[TO DO] Verbatim copy, images omitted: return the full listing.

[DATA SUPPLIED]
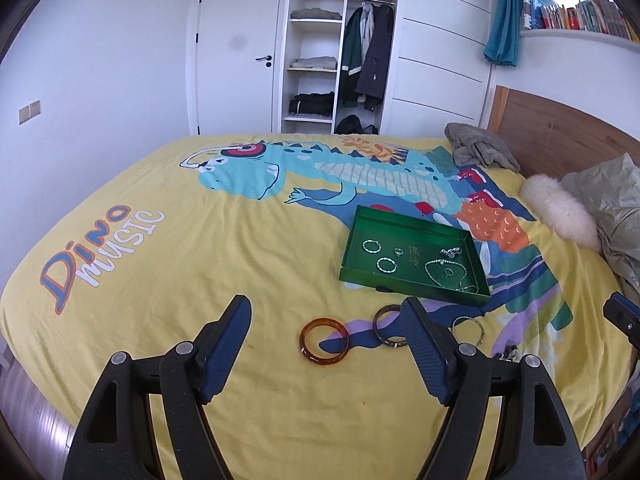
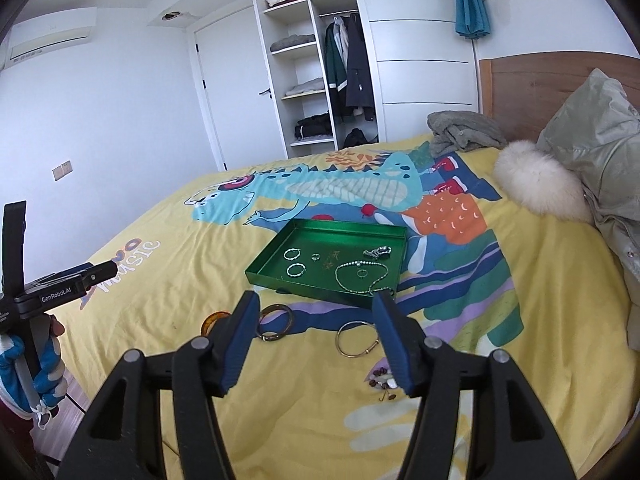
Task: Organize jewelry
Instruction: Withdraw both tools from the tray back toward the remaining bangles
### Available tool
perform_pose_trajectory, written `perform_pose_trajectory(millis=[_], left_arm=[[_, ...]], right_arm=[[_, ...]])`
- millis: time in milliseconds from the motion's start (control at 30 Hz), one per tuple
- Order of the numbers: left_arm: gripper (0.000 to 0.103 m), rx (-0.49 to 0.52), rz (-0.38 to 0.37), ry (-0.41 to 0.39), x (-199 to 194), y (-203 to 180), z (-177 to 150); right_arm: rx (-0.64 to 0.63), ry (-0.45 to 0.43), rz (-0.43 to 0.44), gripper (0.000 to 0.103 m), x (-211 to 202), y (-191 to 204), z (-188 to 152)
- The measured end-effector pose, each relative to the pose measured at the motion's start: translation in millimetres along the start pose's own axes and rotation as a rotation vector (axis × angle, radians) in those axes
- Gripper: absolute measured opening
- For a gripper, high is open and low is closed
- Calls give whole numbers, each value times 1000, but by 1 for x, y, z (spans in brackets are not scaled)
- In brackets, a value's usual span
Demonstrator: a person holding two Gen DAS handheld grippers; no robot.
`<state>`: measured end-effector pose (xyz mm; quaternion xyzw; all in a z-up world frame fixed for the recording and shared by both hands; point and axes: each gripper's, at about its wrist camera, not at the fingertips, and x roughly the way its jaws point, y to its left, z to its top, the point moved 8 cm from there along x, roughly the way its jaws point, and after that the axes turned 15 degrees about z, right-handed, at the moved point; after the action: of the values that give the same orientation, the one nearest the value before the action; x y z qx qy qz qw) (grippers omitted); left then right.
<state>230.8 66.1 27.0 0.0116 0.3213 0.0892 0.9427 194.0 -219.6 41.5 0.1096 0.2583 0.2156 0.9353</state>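
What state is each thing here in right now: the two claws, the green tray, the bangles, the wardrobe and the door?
Left gripper: open, empty.
Right gripper: open, empty.
Green tray: lidless, holding small rings and a chain.
Amber bangle: flat on the bedspread, outside the tray.
Dark bangle: flat, outside the tray.
Silver bangle: flat, outside the tray.
Wardrobe: open shelves, coats hanging.
Door: shut.

A glossy green tray (image 1: 412,222) with a smooth sheen holds shiny metal rings on the soft, matt cotton bedspread (image 1: 200,280). At its seven o'clock lies a glassy amber bangle (image 1: 324,340); the matt wooden headboard (image 1: 560,136) stands at two o'clock.
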Motion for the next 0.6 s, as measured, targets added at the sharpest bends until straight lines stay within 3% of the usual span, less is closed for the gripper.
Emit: perform_pose_trajectory(millis=[600], left_arm=[[80, 11, 7, 30, 10, -11, -25]], right_arm=[[60, 25, -39, 57, -6, -35, -29]])
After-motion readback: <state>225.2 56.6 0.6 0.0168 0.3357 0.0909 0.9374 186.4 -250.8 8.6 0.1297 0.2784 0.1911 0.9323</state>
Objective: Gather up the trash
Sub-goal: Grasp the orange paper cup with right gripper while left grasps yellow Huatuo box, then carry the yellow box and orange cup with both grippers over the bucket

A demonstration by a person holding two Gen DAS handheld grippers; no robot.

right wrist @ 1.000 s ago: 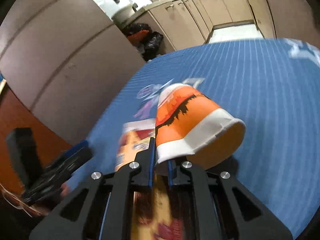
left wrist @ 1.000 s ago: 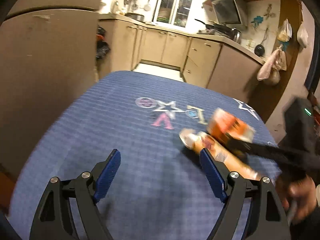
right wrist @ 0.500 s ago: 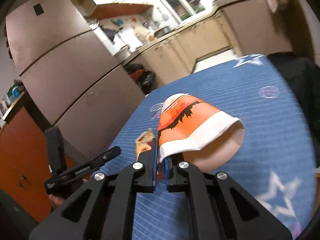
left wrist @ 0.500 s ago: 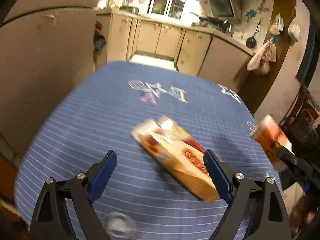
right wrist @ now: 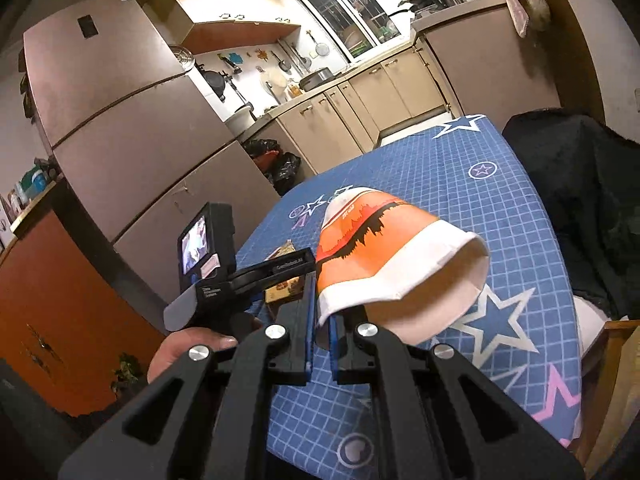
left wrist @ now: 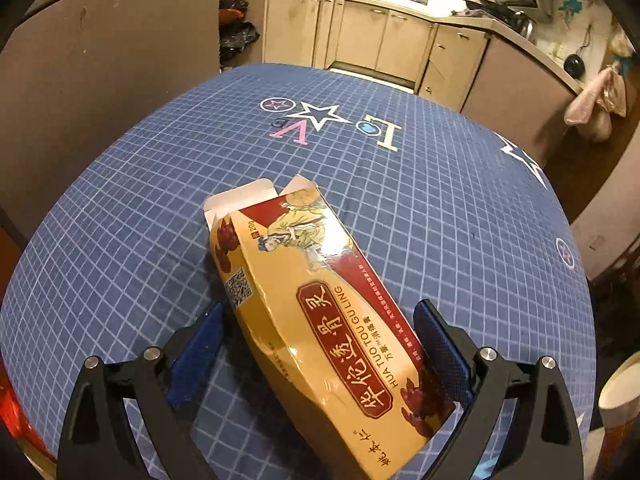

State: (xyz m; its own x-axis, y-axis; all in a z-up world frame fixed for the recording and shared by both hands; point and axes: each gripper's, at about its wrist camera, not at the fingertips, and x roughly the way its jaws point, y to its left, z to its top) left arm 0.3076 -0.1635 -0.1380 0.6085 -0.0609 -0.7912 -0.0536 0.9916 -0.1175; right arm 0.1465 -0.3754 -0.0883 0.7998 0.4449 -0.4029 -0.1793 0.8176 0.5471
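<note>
My left gripper [left wrist: 316,340] points down at the table, its jaws just been spreading, now gaping wide. The yellow-and-red carton [left wrist: 320,300] lies flat between the blue pads [left wrist: 440,344], the right pad close to its edge, the left one clear of it; nothing is pinched. The carton's far flap [left wrist: 240,198] hangs open. At the right edge of this view a cup rim pokes in, cut off.

My right gripper [right wrist: 320,320] is clamped tight on the rim of the orange-and-white paper cup [right wrist: 384,256], held on its side above the table, mouth to the right. From here my left hand [right wrist: 188,350] and its tool block most of the carton [right wrist: 286,286].

Under it all, a blue checked tablecloth [left wrist: 440,200] with stars and letters. Left, a brown fridge [right wrist: 132,128]; behind, beige kitchen cabinets [left wrist: 384,36], dark bags [right wrist: 280,164] on the floor, a window [right wrist: 344,12]. Something dark and draped at the far right, I can't make out.
</note>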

[EXPECTED ANSWER]
Task: Organize jewelry
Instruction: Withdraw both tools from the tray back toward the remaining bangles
### Available tool
perform_pose_trajectory, written `perform_pose_trajectory(millis=[_], left_arm=[[_, ...]], right_arm=[[_, ...]])`
- millis: time in milliseconds from the motion's start (control at 30 Hz), one per tuple
- Order of the numbers: left_arm: gripper (0.000 to 0.103 m), rx (-0.49 to 0.52), rz (-0.38 to 0.37), ry (-0.41 to 0.39), x (-199 to 194), y (-203 to 180), z (-177 to 150); right_arm: rx (-0.64 to 0.63), ry (-0.45 to 0.43), rz (-0.43 to 0.44), gripper (0.000 to 0.103 m), x (-211 to 202), y (-191 to 204), z (-188 to 152)
- The measured end-effector pose, each relative to the pose measured at the motion's start: translation in millimetres along the start pose's own axes and rotation as a rotation vector (axis × angle, radians) in those axes
- Gripper: absolute measured opening
- For a gripper, high is open and low is closed
- Calls give whole numbers, each value times 1000, but by 1 for x, y, z (spans in brackets are not scaled)
- In brackets, a value's usual span
Demonstrator: a person holding two Gen DAS handheld grippers; no robot.
`<state>`: measured end-effector pose (xyz mm; quaternion xyzw; all in a z-up world frame fixed for the recording and shared by both hands; point and axes: each gripper's, at about its wrist camera, not at the fingertips, and x roughly the way its jaws point, y to its left, z to its top, the point moved 8 cm from there along x, roughly the way its jaws point, and after that the axes turned 15 degrees about z, right-handed, at the moved point; after the action: of the values that give the same orientation, the one nearest the value before the action; x y z qx qy qz qw) (grippers omitted); left then right.
<state>230.8 66.1 27.0 0.0116 0.3213 0.0892 0.9427 194.0 -219.6 41.5 0.1096 0.2583 0.2156 0.9353</state>
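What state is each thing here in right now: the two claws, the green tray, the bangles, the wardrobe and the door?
Left gripper: open, empty.
Right gripper: open, empty.
Green tray: lidless, holding small rings and a chain.
Amber bangle: flat on the bedspread, outside the tray.
Dark bangle: flat, outside the tray.
Silver bangle: flat, outside the tray.
Wardrobe: open shelves, coats hanging.
Door: shut.

A glossy green tray (image 1: 412,222) with a smooth sheen holds shiny metal rings on the soft, matt cotton bedspread (image 1: 200,280). At its seven o'clock lies a glassy amber bangle (image 1: 324,340); the matt wooden headboard (image 1: 560,136) stands at two o'clock.
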Motion for the next 0.6 s, as measured, targets added at the sharpest bends until straight lines stay within 3% of the usual span, less is closed for the gripper.
Emit: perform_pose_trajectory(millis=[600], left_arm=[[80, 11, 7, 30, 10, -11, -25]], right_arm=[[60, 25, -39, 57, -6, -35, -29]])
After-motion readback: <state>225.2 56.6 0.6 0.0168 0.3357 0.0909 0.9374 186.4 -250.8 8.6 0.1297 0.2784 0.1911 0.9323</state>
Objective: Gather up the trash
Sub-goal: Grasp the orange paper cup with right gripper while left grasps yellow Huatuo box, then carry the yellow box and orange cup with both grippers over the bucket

A demonstration by a person holding two Gen DAS handheld grippers; no robot.

right wrist @ 1.000 s ago: 
left wrist @ 1.000 s ago: 
right wrist @ 0.500 s ago: 
left wrist @ 0.500 s ago: 
right wrist @ now: 
left wrist @ now: 

State: (xyz m; its own x-axis, y-axis; all in a z-up world frame fixed for the recording and shared by both hands; point and axes: each gripper's, at about its wrist camera, not at the fingertips, and x roughly the way its jaws point, y to its left, z to its top) left arm 0.3076 -0.1635 -0.1380 0.6085 -0.0609 -0.7912 -0.0536 0.9916 -0.1175; right arm 0.1465 -0.3754 -0.0883 0.7998 0.4449 -0.4029 -0.1793 0.8176 0.5471
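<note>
My left gripper [left wrist: 316,340] points down at the table, its jaws just been spreading, now gaping wide. The yellow-and-red carton [left wrist: 320,300] lies flat between the blue pads [left wrist: 440,344], the right pad close to its edge, the left one clear of it; nothing is pinched. The carton's far flap [left wrist: 240,198] hangs open. At the right edge of this view a cup rim pokes in, cut off.

My right gripper [right wrist: 320,320] is clamped tight on the rim of the orange-and-white paper cup [right wrist: 384,256], held on its side above the table, mouth to the right. From here my left hand [right wrist: 188,350] and its tool block most of the carton [right wrist: 286,286].

Under it all, a blue checked tablecloth [left wrist: 440,200] with stars and letters. Left, a brown fridge [right wrist: 132,128]; behind, beige kitchen cabinets [left wrist: 384,36], dark bags [right wrist: 280,164] on the floor, a window [right wrist: 344,12]. Something dark and draped at the far right, I can't make out.
</note>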

This concludes the output for the exercise.